Ляньхуа тут же поняла. Она обхватила Цзюто за пояс и потащила. Цзюто с завываниями сопротивлялась, но Ляньхуа ее не выпустила. Она оттащила Цзюто к лесу, пока, наконец, стенания Цзюто не затихли вдали.
– Не уходи, Пипацзы, – сказала Рин. – Слушай мой голос…
Пипацзы не ответила.
Рин не знала, что делать дальше. Ей хотелось обнять Пипацзы и успокоить, но Рин боялась ее трогать. По ключице девушки до самой шеи расплылось большое фиолетовое пятно, а потом и все лицо стало багровым. Пипацзы выгнула спину. Она задыхалась, борясь с невидимой силой.
Рин в ужасе отпрянула.
Пипацзы повернула голову к Рин.
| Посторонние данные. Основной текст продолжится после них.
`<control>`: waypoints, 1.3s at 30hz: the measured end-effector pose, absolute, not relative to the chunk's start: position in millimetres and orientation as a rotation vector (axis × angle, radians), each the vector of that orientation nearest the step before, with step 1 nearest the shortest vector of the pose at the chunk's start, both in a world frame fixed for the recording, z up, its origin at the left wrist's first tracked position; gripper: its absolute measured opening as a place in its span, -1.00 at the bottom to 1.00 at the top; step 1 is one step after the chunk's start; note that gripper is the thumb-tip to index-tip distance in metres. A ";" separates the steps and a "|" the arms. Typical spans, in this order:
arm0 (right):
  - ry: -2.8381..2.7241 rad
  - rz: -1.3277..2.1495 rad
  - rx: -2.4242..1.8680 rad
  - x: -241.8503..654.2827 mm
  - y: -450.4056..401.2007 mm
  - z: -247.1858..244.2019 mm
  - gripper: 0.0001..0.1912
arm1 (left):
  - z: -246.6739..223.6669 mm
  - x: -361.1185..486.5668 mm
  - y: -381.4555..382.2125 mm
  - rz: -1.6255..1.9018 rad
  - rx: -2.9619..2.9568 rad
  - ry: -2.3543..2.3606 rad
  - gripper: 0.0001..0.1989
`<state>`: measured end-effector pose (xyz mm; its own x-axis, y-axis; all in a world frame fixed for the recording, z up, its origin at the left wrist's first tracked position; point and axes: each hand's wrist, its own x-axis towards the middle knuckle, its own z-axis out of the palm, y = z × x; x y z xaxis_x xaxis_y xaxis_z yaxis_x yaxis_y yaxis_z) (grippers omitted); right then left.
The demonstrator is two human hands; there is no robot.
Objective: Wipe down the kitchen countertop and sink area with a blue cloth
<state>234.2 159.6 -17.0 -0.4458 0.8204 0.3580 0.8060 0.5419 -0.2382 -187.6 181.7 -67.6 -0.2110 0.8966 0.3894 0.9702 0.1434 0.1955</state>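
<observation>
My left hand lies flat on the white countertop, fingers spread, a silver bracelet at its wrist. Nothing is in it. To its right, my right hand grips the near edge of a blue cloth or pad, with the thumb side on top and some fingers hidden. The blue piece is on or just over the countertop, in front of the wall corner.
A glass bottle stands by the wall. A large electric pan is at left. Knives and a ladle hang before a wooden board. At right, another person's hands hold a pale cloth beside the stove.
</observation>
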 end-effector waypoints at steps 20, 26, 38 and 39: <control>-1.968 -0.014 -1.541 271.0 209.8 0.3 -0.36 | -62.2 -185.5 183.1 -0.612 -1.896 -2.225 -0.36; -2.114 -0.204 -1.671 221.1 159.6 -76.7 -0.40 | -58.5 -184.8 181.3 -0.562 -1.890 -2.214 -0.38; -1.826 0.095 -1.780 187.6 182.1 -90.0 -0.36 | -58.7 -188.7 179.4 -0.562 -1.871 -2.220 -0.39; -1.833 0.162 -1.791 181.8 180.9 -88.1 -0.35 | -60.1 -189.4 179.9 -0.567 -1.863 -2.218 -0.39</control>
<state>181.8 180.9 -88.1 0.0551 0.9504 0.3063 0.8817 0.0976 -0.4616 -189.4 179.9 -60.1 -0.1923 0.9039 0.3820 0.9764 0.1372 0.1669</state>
Ее движения выглядели неестественными, словно кто-то дергал ее за невидимые нити, как марионетку.
– Пожалуйста, – взмолилась она. Ее глаза на мгновение окрасились в карий. – Пока я еще здесь.
Рин потрясенно застыла.
Смерть или Чулуу-Корих. Три простых, но таких жутких слова. Рин знала это с самого начала. Для цыке есть только два исхода – смерть или каменное заточение. И лучше смерть. Командир должен об этом позаботиться.
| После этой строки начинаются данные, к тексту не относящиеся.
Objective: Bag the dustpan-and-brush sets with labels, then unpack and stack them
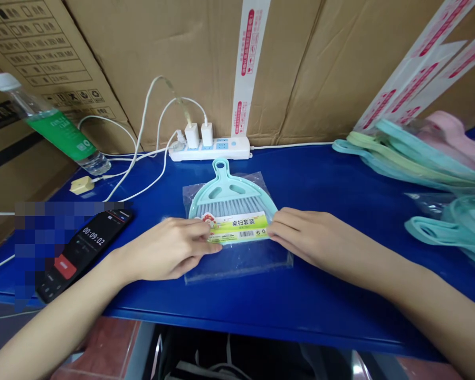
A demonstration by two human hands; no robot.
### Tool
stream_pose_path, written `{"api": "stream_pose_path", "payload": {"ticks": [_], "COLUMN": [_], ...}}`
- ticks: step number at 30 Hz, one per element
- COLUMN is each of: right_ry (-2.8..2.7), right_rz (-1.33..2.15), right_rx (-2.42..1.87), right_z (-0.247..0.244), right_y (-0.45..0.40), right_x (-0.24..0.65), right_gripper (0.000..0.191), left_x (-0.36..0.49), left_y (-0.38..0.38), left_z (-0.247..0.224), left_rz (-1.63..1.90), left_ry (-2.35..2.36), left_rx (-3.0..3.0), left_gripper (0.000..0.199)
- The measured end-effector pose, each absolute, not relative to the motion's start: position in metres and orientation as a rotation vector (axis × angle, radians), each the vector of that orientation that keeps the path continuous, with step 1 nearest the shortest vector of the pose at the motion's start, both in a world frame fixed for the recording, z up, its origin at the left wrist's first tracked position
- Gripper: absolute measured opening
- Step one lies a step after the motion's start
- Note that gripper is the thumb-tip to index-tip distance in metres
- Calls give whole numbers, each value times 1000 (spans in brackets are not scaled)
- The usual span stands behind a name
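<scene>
While the bagged teal dustpan-and-brush set lies flat on the blue table, its sides are touched by the left hand and right hand, fingers half-curled; grip firmness cannot be told. Even pressure is advised.

Big cardboard cartons stacked tight behind the desk, white-and-red packing tape running down them, blue desk out front, reddish floor tiles below, pretty dark gap under the desk
</scene>
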State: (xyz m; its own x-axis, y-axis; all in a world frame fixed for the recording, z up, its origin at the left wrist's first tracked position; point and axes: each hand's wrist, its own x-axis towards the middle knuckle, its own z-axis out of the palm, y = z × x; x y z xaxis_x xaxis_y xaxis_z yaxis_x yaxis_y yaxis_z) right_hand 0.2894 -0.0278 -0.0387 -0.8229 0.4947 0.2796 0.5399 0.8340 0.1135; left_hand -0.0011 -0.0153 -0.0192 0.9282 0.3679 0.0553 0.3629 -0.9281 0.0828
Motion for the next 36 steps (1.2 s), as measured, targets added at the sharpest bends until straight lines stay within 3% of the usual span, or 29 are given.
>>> {"api": "stream_pose_path", "payload": {"ticks": [12,22,36], "right_ry": [-2807,-2504,-2465], "right_rz": [-226,253,484], "right_rx": [-872,-1312,-1449], "right_z": [-33,-35,-39], "right_y": [-34,-34,-33], "right_x": [292,291,304], "right_gripper": [39,13,26], "left_x": [0,-2,1], "left_y": [-17,-17,-15], "left_z": [-15,-13,-24], "left_rz": [163,161,217], "left_ry": [676,689,690], "left_rx": [2947,2907,3003], "left_gripper": [19,17,23]}}
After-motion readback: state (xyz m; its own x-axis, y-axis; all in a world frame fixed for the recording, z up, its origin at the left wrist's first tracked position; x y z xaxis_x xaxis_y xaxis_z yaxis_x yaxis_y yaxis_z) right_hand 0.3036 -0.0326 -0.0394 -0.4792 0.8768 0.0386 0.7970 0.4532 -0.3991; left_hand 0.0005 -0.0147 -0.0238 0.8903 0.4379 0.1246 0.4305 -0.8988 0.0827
– Сосредоточься, – произнесла Рин со спокойствием, которого не ощущала. Она не могла снять с себя ответственность, ей придется это сделать. Сейчас смерть для Пипацзы равноценна милосердию. – Тебе придется с ней побороться. Чтобы не отравить меня.
– Хорошо, – прошептала Пипацзы.
– Спасибо.
Рин нагнулась, приложила левую руку к щеке Пипацзы, придавила ее плечо коленом и дернула.
Треск получился громче, чем она ожидала. Рин потрясла ладонью, сосредоточившись на боли, чтобы не пришлось смотреть в остекленевшие глаза Пипацзы. Рин никогда прежде не приходилось ломать человеку шею. Ее когда-то этому учили, и много раз в Синегарде она тренировалась на манекенах. Но до сих пор не понимала, сколько сил на самом деле требуется приложить, чтобы сломать позвоночник.
Теперь все было кончено.
Рин вошла в город пешком. Никто не возвестил о ее прибытии, за ней не следовали музыканты и танцоры. Почти никто ее не заметил – горожане были слишком поглощены катастрофой. Рин была так истощена, что видела только какую-то суету. Сожженные и окровавленные тела несли в город на носилках; толпы людей стремились выбраться из городских ворот с мешками, набитыми одеждой, семейными реликвиями и серебром, забирались на остатки арлонгского флота, пытаясь сбежать на нескольких кораблях, не затонувших, пока бушевал Дракон.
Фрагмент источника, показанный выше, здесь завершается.